Quand le monde des start-up “disrupte” l’industrie nucléaire

Quand le monde des start-up “disrupte” l’industrie nucléaire

Dans une usine du Texas, Matt Loszak supervise la construction d’un nouveau type de réacteur nucléaire, le Aalo-X, conçu pour alimenter des centres de données pour l’intelligence artificielle (IA). Le fondateur d’Aalo Atomics, âgé de 35 ans, espère que ce projet permettra aux États-Unis de regagner leur position de leader dans un secteur actuellement dominé par la Russie et la Chine. « Notre objectif est de livrer des centaines, peut-être même des milliers de réacteurs chaque année », déclare-t-il.
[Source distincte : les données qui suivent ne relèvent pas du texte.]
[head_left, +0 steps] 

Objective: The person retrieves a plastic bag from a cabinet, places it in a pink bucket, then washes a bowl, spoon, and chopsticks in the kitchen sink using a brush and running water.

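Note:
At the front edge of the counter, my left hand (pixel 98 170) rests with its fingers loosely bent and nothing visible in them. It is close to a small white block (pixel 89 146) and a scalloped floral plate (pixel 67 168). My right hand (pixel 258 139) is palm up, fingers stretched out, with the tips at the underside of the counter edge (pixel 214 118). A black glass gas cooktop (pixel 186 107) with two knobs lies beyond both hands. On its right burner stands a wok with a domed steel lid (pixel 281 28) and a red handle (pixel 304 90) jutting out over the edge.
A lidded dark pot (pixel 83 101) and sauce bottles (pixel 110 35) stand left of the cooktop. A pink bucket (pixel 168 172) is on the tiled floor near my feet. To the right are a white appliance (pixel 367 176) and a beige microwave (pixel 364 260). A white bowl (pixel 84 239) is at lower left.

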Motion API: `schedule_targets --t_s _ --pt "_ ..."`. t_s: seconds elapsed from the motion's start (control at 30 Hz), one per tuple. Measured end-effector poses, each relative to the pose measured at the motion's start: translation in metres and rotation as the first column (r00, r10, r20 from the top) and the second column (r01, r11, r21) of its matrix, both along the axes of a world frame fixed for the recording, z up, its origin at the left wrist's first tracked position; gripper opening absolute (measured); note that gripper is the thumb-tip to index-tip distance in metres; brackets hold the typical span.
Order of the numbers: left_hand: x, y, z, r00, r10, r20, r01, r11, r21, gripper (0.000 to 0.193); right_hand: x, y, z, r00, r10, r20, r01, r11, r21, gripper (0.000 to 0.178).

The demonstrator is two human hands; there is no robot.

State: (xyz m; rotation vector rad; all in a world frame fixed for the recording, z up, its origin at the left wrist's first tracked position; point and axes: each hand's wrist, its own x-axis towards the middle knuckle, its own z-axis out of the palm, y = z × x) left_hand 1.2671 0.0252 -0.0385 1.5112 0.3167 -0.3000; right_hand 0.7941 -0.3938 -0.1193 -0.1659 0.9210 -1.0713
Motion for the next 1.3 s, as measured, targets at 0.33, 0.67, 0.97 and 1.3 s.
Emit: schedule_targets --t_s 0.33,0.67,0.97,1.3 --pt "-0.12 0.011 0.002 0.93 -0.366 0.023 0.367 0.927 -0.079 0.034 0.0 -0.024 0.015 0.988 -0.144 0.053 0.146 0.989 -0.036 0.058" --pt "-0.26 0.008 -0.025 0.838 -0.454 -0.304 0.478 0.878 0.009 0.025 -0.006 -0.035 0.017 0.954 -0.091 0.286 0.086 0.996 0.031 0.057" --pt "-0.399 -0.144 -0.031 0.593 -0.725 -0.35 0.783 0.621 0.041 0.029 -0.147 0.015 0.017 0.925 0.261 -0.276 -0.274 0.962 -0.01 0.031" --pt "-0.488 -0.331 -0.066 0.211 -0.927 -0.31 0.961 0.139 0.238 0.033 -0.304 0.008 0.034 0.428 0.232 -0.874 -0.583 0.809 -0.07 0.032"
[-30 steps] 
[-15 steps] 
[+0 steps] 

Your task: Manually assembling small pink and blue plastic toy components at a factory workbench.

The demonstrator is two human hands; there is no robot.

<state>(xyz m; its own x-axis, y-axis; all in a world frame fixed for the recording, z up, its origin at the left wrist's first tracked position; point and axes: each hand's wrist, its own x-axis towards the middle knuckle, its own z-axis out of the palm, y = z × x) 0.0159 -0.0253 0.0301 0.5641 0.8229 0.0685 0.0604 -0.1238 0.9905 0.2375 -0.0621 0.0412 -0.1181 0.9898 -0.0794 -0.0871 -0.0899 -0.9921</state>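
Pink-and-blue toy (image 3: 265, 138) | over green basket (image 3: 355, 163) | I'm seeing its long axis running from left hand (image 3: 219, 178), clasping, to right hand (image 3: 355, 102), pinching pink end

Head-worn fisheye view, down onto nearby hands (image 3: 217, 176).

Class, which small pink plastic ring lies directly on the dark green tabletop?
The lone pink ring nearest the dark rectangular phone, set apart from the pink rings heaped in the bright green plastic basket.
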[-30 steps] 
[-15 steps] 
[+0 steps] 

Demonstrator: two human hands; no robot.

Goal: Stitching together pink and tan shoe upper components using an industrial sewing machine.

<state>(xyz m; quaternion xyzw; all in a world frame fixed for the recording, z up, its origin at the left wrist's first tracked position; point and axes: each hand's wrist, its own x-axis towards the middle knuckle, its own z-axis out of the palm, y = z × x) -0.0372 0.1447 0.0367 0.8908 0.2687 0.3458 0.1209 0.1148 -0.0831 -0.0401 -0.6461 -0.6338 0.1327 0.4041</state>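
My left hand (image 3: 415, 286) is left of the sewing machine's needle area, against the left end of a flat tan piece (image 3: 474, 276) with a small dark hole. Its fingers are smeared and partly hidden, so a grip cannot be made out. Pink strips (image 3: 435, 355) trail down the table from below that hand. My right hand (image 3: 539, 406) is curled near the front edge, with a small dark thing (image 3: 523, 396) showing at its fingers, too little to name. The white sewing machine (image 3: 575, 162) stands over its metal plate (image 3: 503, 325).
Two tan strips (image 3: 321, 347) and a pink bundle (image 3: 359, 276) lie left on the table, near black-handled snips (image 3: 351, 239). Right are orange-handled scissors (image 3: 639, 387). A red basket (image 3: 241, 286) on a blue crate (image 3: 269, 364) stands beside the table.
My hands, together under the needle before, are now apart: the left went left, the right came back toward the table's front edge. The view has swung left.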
Aalo Atomics fait partie d’un groupe croissant de start-up américaines qui ont prévu de lancer de nouveaux réacteurs avant la date limite du 4 juillet, fixée par l’ancien président Donald Trump pour célébrer le 250e anniversaire de l’indépendance des États-Unis. Parmi ces entreprises, Antares Nuclear et Valar Atomics ont récemment annoncé avoir atteint la « criticité », un stade où une réaction nucléaire en chaîne devient auto-entretenue. Aalo a également franchi cette étape le 4 juillet, peu après Deployable Energy, et en août, Oklo est devenue la cinquième entreprise à atteindre cet objectif dans le cadre du programme pilote de Trump.

Ces initiatives sont souvent dirigées par des jeunes de moins de 40 ans, dont beaucoup n’ont pas d’expérience préalable dans le secteur nucléaire. Cette nouvelle génération d’entrepreneurs cherche à transformer l’industrie nucléaire, en mettant l’accent sur l’innovation et la rapidité, et se distingue par sa volonté de « défoncer tout sur leur passage ».